Description of the task
Starting at the first line below, copy through to the last line exactly.

BEGIN Data shown

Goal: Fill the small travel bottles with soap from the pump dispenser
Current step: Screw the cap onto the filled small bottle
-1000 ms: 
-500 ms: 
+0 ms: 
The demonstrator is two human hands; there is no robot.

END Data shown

Answer area
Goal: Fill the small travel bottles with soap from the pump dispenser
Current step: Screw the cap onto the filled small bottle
-1000 ms: 
-500 ms: 
+0 ms: 
The demonstrator is two human hands; there is no robot.

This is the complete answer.